* _Data provided_
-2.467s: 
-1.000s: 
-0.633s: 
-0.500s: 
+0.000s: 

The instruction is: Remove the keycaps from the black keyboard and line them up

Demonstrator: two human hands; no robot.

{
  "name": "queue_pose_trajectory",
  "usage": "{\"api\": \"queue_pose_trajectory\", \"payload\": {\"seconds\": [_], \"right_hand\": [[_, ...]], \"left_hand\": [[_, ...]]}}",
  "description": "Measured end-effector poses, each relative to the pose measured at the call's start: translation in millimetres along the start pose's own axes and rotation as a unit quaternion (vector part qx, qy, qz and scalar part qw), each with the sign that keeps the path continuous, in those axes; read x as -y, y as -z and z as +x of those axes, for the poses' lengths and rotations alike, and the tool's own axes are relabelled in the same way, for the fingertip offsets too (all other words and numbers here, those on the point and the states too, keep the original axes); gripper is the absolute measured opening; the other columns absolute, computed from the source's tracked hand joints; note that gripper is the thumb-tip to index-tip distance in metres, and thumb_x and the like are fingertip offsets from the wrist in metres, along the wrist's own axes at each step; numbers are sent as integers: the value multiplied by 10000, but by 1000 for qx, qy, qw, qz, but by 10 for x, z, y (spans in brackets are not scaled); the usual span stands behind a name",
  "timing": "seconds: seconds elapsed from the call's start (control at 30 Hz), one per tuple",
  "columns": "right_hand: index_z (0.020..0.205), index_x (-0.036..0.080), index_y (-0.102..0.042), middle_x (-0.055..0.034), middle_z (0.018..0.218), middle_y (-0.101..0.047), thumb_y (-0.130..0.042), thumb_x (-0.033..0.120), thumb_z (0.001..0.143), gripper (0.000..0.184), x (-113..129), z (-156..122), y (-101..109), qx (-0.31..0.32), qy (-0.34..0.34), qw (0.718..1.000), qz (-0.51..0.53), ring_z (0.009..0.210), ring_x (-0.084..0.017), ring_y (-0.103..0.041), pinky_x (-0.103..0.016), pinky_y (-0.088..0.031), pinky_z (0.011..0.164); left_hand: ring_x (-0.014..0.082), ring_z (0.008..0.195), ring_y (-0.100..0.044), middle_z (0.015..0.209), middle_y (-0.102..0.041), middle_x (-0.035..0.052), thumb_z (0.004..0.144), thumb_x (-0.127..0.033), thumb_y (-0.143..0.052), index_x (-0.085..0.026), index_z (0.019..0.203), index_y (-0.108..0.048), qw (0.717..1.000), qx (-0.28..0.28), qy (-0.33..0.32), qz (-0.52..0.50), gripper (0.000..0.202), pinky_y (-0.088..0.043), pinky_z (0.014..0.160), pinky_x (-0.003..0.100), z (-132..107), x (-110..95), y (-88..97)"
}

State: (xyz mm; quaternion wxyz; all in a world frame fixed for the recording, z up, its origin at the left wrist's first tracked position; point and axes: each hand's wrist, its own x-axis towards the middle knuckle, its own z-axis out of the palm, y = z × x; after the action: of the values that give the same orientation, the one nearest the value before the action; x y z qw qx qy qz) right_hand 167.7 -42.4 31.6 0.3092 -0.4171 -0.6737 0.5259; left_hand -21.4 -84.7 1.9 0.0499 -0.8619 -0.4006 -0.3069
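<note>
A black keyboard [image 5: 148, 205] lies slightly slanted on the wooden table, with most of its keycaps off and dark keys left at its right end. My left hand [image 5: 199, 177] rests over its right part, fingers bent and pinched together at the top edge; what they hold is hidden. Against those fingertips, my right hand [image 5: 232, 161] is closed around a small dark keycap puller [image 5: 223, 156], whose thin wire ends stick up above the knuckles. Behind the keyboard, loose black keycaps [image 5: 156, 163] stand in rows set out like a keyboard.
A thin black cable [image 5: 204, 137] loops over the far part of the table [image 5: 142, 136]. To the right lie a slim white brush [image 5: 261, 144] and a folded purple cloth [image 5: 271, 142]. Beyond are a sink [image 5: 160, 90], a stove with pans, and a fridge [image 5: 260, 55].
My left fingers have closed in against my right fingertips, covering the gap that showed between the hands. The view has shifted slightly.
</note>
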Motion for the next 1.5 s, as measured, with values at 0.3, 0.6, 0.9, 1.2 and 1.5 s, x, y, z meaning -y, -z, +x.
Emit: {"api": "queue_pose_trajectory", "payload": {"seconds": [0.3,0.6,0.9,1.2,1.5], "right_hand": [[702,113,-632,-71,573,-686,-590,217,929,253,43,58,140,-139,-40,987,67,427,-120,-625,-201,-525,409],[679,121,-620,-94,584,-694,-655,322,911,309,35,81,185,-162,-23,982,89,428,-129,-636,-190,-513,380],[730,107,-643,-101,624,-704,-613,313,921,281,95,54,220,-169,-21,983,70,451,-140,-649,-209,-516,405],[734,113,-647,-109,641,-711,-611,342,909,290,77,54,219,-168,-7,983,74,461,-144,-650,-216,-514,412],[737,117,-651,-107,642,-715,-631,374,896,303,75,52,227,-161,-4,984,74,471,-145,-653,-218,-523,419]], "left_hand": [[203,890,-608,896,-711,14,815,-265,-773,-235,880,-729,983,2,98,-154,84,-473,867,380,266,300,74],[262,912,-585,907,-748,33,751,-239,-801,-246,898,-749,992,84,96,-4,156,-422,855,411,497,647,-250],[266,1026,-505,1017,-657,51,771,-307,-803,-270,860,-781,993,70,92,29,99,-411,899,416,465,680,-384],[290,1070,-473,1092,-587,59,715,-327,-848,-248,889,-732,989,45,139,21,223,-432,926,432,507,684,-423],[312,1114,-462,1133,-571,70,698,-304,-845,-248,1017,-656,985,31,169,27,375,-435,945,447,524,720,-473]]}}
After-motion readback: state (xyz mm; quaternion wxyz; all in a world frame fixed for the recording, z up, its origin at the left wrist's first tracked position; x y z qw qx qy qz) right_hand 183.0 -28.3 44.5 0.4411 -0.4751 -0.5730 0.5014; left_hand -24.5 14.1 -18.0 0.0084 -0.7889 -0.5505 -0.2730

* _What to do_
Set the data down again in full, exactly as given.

* _Problem solution_
-2.467s: 
-1.000s: 
-0.633s: 
-0.500s: 
+0.000s: 

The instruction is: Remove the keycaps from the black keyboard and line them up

Demonstrator: two human hands; no robot.

{
  "name": "queue_pose_trajectory",
  "usage": "{\"api\": \"queue_pose_trajectory\", \"payload\": {\"seconds\": [_], \"right_hand\": [[_, ...]], \"left_hand\": [[_, ...]]}}",
  "description": "Measured end-effector poses, each relative to the pose measured at the call's start: translation in millimetres along the start pose's own axes and rotation as a unit quaternion (vector part qx, qy, qz and scalar part qw), each with the sign that keeps the path continuous, in those axes; read x as -y, y as -z and z as +x of those axes, for the poses' lengths and rotations alike, and the tool's own axes are relabelled in the same way, for the fingertip offsets too (all other words and numbers here, those on the point and the states too, keep the original axes); gripper is the absolute measured opening; the other columns absolute, computed from the source's tracked hand joints; note that gripper is the thumb-tip to index-tip distance in metres, and thumb_x and the like are fingertip offsets from the wrist in metres, along the wrist's own axes at each step; numbers are sent as integers: the value multiplied by 10000, but by 1000 for qx, qy, qw, qz, but by 10 for x, z, y (spans in brackets are not scaled); the usual span stands behind a name",
  "timing": "seconds: seconds elapsed from the call's start (control at 30 Hz), one per tuple",
  "columns": "right_hand: index_z (0.020..0.205), index_x (-0.036..0.080), index_y (-0.102..0.042), middle_x (-0.055..0.034), middle_z (0.018..0.218), middle_y (-0.101..0.047), thumb_y (-0.130..0.042), thumb_x (-0.033..0.120), thumb_z (0.001..0.143), gripper (0.000..0.184), x (-113..129), z (-156..122), y (-101..109), qx (-0.31..0.32), qy (-0.34..0.34), qw (0.718..1.000), qz (-0.51..0.53), ring_z (0.009..0.210), ring_x (-0.084..0.017), ring_y (-0.103..0.041), pinky_x (-0.103..0.016), pinky_y (-0.088..0.031), pinky_z (0.011..0.164); left_hand: ring_x (-0.014..0.082), ring_z (0.008..0.195), ring_y (-0.100..0.044), middle_z (0.015..0.209), middle_y (-0.102..0.041), middle_x (-0.035..0.052), thumb_z (0.004..0.144), thumb_x (-0.127..0.033), thumb_y (-0.143..0.052), index_x (-0.085..0.026), index_z (0.019..0.203), index_y (-0.108..0.048), qw (0.717..1.000), qx (-0.28..0.28), qy (-0.33..0.32), qz (-0.52..0.50), gripper (0.000..0.202), pinky_y (-0.088..0.043), pinky_z (0.014..0.160), pinky_x (-0.003..0.100), z (-132..107), x (-110..95), y (-88..97)"
}

State: (xyz mm; quaternion wxyz; all in a world frame fixed for the recording, z up, its origin at the left wrist's first tracked position; point and axes: each hand's wrist, its own x-axis towards the middle knuckle, its own z-axis out of the palm, y = z × x; after the action: of the values that give the same orientation, the one nearest the value before the action; x y z qw qx qy qz) right_hand 167.7 -42.4 31.6 0.3092 -0.4171 -0.6737 0.5259; left_hand -21.4 -84.7 1.9 0.0499 -0.8619 -0.4006 -0.3069
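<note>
A black keyboard [image 5: 148, 205] lies slightly slanted on the wooden table, with most of its keycaps off and dark keys left at its right end. My left hand [image 5: 199, 177] rests over its right part, fingers bent and pinched together at the top edge; what they hold is hidden. Against those fingertips, my right hand [image 5: 232, 161] is closed around a small dark keycap puller [image 5: 223, 156], whose thin wire ends stick up above the knuckles. Behind the keyboard, loose black keycaps [image 5: 156, 163] stand in rows set out like a keyboard.
A thin black cable [image 5: 204, 137] loops over the far part of the table [image 5: 142, 136]. To the right lie a slim white brush [image 5: 261, 144] and a folded purple cloth [image 5: 271, 142]. Beyond are a sink [image 5: 160, 90], a stove with pans, and a fridge [image 5: 260, 55].
My left fingers have closed in against my right fingertips, covering the gap that showed between the hands. The view has shifted slightly.
</note>
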Motion for the next 1.5 s, as measured, with values at 0.3, 0.6, 0.9, 1.2 and 1.5 s, x, y, z meaning -y, -z, +x.
Emit: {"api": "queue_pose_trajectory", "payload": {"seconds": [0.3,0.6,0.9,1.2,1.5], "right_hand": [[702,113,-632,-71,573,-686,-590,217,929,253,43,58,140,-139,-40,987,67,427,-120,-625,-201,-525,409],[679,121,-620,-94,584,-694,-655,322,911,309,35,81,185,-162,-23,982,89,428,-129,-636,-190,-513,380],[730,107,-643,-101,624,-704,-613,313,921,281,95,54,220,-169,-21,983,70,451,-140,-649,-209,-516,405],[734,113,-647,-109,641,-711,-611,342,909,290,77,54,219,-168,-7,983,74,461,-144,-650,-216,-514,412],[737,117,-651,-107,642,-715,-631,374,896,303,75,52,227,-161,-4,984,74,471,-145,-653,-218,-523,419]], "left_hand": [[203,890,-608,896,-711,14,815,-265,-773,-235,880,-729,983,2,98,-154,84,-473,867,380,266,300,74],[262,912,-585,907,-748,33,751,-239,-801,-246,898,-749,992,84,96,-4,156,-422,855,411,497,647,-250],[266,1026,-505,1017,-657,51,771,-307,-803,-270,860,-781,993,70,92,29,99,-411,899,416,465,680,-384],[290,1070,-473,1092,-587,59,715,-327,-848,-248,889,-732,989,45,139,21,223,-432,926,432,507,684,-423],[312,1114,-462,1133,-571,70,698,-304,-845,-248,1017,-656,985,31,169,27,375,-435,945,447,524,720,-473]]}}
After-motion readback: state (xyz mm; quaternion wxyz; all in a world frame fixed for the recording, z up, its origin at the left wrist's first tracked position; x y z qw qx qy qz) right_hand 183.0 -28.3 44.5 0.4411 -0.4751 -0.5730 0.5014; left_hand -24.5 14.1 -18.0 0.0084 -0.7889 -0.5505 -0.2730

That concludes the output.